Overall, round 14 proved to be one of the less unpredictable rounds of season so far, with the top four and Tottenham all picking up victories, with Manchester United’s home loss to Everton the only surprise of the night. The result meant that on his first attempt, Roberto Martinez lead his side to victory at Old Trafford for the first time since 1992, which means he hilariously matches David Moyes’ points tally from the Scot’s 11 year reign at Goodison Park, after just one game.

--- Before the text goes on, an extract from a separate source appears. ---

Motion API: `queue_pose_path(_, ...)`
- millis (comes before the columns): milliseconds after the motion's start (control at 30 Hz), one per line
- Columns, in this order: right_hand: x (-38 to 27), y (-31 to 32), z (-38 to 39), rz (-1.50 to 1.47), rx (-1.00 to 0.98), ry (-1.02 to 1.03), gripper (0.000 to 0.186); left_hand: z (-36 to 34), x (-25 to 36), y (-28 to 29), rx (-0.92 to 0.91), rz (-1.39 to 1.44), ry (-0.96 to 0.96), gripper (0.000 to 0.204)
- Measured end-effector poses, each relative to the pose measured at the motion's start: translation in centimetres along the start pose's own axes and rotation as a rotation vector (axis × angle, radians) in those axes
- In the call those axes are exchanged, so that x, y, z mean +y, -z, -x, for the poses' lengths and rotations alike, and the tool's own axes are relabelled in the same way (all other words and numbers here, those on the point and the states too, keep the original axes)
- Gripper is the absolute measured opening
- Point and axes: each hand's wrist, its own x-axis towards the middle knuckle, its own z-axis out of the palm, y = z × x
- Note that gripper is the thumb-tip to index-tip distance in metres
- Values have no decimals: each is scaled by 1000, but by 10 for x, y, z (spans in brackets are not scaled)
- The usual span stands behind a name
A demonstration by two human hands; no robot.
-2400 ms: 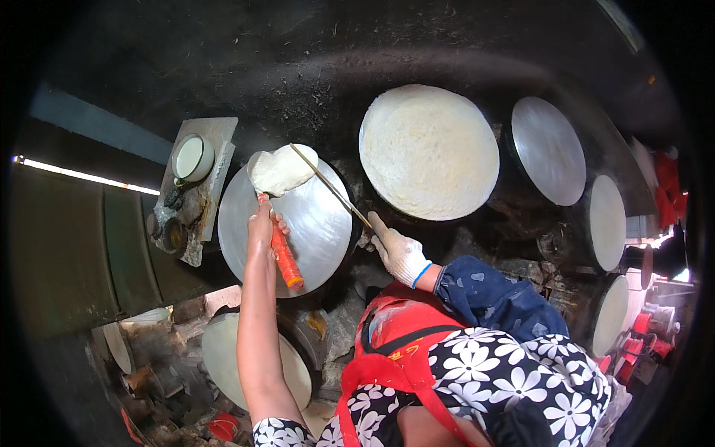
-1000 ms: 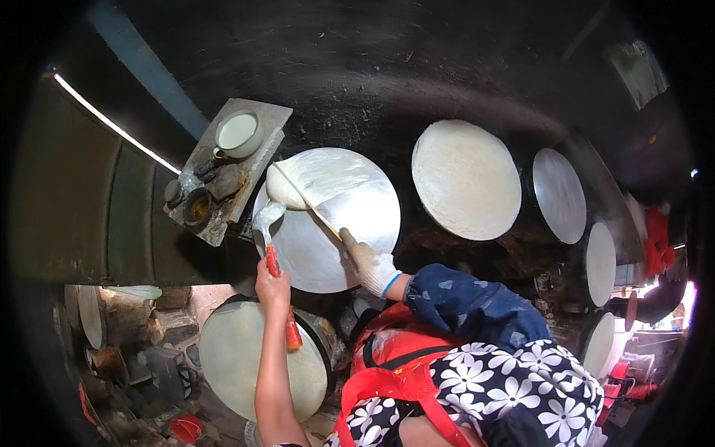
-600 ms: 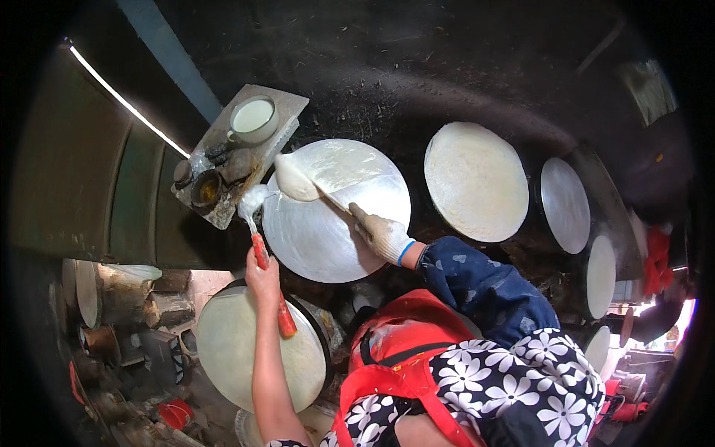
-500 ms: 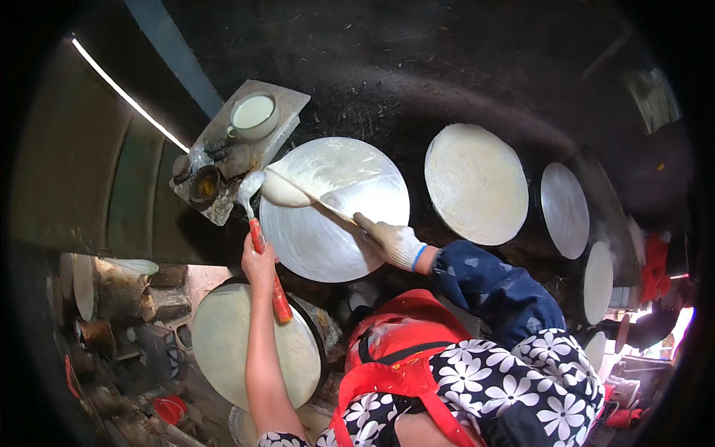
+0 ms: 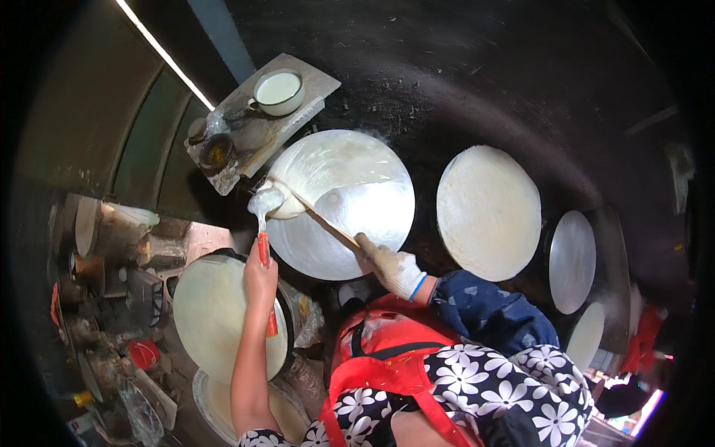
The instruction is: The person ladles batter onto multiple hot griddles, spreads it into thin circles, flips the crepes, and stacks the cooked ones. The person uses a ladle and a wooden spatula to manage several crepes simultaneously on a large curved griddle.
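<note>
My bare left hand is closed on a red-handled metal tool; its batter-coated head lies at the left edge of a large round metal griddle. My right hand, in a white glove with a blue cuff, grips a long thin stick. The stick's far end reaches into a soft lump of pale batter beside the tool's head. The upper part of the griddle carries a thin pale smear.
A board at upper left holds an enamel cup of white liquid and a dark bowl. Right are a batter-covered griddle, a bare griddle and a pale one. Another coated griddle stands below left, near cluttered pieces.
The batter, first bunched at the griddle's top, has left a thin smear and now sits at the left edge, with both tools drawn there. The view has turned, shifting the surroundings.
</note>
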Motion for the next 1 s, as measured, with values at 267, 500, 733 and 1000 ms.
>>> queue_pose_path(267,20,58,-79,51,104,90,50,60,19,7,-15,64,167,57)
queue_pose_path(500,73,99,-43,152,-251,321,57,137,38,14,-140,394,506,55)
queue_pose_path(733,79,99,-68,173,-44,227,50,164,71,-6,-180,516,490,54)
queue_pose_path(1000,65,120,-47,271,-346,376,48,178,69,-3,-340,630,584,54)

If nothing else the tribulations of Manchester Utd so far this season serve a welcome notice to Chelsea fans that our transition period wasn’t that painful after all – with its simple top-4 finishes and the occasional Champions League trophy.
And so, with West Ham, Southampton and Sunderland all dealt with nicely, we’re 3/5ths of the way through the relatively easy streak of games leading up to our huge match with Arsenal at the Emirates at the end of the month. We still have to play Stoke away and then Crystal Palace at home, whilst Wenger’s men have the significantly harder tasks of a home game against Everton (high off an Old Trafford win) and an away game at Man City, who have blitzed everyone at the Etihad this season. In short, as it stands, our chances of being top by new-year are looking pretty good I’d say. Pretty good indeed.